What the task requires: Give back the whole listing word for word and skip each picture.
BEGIN
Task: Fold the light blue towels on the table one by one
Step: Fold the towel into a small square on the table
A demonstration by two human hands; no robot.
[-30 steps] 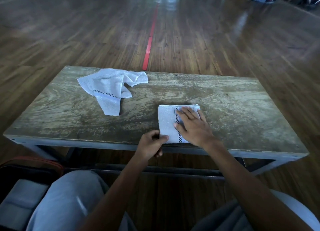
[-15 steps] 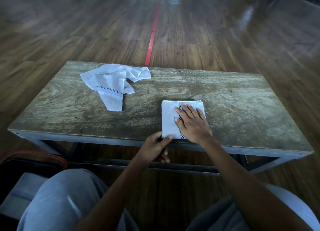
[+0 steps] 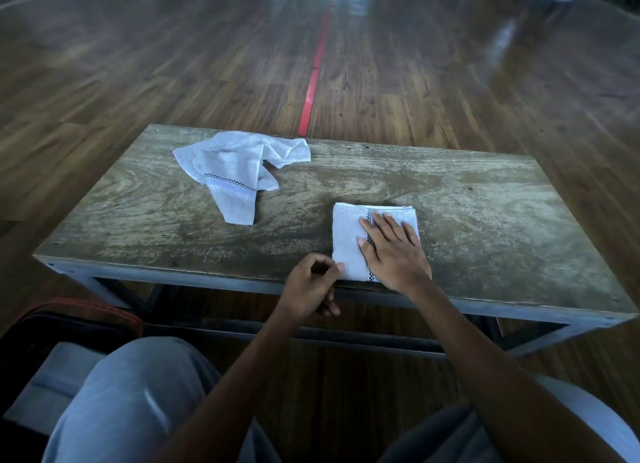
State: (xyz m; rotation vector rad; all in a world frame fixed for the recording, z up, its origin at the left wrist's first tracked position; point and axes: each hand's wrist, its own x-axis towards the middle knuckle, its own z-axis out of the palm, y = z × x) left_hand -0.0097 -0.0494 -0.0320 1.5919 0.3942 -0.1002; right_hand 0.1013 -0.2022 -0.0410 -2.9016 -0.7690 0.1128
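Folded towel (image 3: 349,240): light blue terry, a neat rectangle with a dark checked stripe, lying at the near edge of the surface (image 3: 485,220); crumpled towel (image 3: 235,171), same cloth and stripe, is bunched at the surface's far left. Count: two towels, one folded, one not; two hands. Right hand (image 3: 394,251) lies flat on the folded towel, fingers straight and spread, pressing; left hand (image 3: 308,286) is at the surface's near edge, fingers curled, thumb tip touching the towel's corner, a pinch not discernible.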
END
Exercise answer:
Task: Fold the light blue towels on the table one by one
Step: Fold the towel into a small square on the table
A demonstration by two human hands; no robot.
[-30 steps] 
[-15 steps] 
[+0 steps] 
State: (xyz m; rotation vector rad; all in a world frame fixed for the recording, z up, its origin at the left wrist's first tracked position; point and axes: each hand's wrist, its own x-axis towards the middle knuckle, its own z-axis out of the palm, y = z × x) left_hand -0.0097 -0.0494 -0.0320 1.5919 0.3942 -0.1002; right_hand 0.1013 -0.2022 -0.0410 -2.9016 -0.7690 0.1128
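Folded towel (image 3: 349,240): light blue terry, a neat rectangle with a dark checked stripe, lying at the near edge of the surface (image 3: 485,220); crumpled towel (image 3: 235,171), same cloth and stripe, is bunched at the surface's far left. Count: two towels, one folded, one not; two hands. Right hand (image 3: 394,251) lies flat on the folded towel, fingers straight and spread, pressing; left hand (image 3: 308,286) is at the surface's near edge, fingers curled, thumb tip touching the towel's corner, a pinch not discernible.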

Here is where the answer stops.